Once you find the line containing "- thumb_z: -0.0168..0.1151" in the data below, copy it and each following line exactly, up to and including the line containing "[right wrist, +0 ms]", and nothing else.
#####
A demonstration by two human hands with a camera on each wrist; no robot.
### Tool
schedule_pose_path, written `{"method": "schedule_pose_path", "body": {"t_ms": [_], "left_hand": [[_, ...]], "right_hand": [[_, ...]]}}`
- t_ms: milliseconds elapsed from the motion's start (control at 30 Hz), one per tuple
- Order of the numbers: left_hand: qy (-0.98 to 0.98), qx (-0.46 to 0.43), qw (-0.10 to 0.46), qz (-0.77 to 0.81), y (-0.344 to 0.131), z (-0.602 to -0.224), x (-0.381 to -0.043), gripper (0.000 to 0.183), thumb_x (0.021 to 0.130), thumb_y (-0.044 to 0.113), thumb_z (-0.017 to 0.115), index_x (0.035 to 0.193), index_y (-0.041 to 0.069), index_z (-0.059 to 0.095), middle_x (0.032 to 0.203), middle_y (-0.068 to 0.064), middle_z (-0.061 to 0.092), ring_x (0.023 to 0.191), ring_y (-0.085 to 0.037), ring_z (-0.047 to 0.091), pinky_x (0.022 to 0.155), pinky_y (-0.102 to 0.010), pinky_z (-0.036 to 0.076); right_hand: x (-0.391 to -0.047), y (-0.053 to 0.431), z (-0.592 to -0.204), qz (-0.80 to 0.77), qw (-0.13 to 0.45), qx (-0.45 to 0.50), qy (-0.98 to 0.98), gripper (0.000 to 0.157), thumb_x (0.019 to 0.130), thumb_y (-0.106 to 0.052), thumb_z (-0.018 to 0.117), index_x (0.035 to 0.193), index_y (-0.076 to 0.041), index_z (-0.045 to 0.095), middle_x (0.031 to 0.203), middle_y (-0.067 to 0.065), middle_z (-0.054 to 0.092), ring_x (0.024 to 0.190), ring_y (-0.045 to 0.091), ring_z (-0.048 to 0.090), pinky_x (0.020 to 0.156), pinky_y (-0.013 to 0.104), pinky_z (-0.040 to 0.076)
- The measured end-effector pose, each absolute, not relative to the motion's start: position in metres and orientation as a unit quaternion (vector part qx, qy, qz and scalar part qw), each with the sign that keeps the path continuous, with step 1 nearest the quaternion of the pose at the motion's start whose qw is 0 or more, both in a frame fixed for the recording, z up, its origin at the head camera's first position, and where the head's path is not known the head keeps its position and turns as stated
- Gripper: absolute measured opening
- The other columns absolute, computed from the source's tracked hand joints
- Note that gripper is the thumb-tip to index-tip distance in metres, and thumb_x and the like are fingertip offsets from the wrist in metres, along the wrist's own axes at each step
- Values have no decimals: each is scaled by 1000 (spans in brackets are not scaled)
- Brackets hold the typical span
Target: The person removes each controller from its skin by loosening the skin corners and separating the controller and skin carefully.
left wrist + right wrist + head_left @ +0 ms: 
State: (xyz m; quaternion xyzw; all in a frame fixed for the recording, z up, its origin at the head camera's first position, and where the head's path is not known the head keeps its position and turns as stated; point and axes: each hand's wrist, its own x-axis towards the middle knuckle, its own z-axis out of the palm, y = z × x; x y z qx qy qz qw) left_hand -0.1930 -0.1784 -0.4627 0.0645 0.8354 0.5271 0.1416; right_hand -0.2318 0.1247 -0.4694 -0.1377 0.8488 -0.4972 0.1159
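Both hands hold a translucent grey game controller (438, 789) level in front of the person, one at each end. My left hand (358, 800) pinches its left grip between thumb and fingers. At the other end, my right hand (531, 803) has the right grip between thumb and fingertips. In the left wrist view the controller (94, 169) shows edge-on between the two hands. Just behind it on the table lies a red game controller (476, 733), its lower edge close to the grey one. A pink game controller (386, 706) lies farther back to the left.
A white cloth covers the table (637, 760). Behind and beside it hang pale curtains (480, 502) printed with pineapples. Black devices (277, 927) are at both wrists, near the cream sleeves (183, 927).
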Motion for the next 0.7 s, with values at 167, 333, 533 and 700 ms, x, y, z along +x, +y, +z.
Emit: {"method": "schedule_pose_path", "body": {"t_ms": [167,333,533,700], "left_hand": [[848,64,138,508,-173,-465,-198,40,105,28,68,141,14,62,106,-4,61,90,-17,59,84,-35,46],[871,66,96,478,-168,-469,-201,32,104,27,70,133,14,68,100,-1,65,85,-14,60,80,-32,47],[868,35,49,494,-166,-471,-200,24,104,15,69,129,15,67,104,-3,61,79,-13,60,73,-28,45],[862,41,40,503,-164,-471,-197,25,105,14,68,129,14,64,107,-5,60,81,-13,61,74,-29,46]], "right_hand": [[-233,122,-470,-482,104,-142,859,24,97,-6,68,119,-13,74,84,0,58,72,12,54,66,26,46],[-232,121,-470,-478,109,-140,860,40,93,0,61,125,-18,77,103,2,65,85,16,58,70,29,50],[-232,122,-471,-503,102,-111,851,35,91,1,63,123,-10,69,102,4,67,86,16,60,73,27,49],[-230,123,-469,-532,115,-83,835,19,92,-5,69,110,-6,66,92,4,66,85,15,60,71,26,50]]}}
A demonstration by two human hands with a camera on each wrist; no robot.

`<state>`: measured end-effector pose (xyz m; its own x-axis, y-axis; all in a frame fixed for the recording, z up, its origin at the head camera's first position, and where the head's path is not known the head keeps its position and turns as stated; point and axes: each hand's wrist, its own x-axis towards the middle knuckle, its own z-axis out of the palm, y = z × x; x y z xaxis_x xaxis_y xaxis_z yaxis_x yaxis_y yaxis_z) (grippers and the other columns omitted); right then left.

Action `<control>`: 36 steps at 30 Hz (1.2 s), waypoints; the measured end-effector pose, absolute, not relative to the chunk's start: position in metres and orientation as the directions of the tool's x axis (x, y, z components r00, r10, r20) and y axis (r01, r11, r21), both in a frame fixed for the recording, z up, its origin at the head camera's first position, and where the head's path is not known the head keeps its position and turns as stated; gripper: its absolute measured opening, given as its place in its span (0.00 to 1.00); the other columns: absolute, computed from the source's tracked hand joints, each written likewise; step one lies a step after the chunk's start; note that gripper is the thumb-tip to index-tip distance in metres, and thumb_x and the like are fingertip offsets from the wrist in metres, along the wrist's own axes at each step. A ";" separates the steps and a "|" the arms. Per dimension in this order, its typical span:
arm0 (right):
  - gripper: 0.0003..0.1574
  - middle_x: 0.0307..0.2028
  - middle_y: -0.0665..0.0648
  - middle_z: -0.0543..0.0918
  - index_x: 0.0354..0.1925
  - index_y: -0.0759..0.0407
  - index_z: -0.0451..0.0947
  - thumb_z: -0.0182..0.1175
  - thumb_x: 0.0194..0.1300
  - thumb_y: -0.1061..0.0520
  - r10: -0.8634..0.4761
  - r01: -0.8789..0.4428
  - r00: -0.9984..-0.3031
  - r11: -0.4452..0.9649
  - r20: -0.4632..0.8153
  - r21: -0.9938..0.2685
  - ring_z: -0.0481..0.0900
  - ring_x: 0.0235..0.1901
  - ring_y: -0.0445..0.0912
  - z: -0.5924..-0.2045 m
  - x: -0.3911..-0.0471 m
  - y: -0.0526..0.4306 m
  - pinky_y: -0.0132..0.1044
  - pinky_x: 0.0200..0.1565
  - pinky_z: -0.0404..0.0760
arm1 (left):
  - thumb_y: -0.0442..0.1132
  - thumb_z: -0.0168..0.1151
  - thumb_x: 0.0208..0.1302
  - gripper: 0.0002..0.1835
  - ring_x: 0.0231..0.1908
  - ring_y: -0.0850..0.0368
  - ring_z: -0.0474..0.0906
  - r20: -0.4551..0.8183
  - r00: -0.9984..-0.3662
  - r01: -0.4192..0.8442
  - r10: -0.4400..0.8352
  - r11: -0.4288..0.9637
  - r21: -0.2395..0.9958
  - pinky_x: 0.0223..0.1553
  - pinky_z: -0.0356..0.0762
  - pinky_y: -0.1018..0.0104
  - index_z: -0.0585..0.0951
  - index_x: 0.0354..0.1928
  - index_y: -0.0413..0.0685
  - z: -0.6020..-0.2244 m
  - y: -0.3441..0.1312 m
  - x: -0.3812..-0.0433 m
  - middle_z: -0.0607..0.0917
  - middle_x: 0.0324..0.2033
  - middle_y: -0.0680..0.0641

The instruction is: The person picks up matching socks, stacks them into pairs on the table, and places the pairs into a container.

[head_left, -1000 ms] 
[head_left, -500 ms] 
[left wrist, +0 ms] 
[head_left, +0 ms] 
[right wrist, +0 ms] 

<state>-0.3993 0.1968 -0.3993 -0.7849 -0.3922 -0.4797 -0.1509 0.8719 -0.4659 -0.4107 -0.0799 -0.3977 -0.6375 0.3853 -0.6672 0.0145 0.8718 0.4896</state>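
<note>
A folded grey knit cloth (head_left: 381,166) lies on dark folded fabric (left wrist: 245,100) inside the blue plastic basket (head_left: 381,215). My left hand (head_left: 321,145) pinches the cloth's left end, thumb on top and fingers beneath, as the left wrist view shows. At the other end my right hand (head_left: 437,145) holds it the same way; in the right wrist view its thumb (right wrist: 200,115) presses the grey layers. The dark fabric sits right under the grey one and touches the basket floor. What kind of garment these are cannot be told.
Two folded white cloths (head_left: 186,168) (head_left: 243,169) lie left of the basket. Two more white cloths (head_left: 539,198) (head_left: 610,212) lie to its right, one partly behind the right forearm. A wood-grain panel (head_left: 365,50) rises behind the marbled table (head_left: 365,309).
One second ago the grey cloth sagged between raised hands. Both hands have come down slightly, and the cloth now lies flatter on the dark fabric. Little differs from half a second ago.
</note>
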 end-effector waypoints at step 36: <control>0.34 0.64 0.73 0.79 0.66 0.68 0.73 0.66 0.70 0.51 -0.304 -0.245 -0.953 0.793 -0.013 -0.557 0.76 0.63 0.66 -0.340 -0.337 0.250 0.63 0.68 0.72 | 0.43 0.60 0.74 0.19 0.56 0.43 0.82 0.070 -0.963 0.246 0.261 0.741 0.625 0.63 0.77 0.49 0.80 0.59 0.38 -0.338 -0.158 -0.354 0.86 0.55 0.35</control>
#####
(Reply to the exercise)
  - thumb_z: -0.0168..0.1151
  - thumb_x: 0.0208..0.1302
  - gripper: 0.0002..0.1835
  - ring_x: 0.0231..0.1908
  - ring_y: -0.0850..0.0368
  - ring_z: -0.0474..0.0906
  - r20: -0.4551..0.8183
  - r00: -0.9984..-0.3662
  - r01: -0.4192..0.8442
  - r10: -0.4400..0.8352
  - r11: -0.4288..0.9637
  - r21: -0.2395..0.9958
  - pinky_x: 0.0223..0.1553
  - pinky_z: -0.0356..0.0762
  - pinky_y: -0.1018..0.0104
  - index_z: -0.0585..0.0951
  - index_x: 0.0354..0.1928
  - index_y: -0.0413..0.0685
  - z: -0.6020..-0.2244 m
  - y: -0.3441..0.1312 m
  - x: -0.3812..-0.0433 m
  - middle_z: -0.0607..0.0917
  - middle_x: 0.0324..0.2033
  - middle_y: -0.0680..0.0641

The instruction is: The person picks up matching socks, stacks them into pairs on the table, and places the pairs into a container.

[head_left, -1000 ms] 
[head_left, -500 ms] 
[left wrist, +0 ms] 
[head_left, +0 ms] 
[right wrist, +0 ms] 

The answer is finished.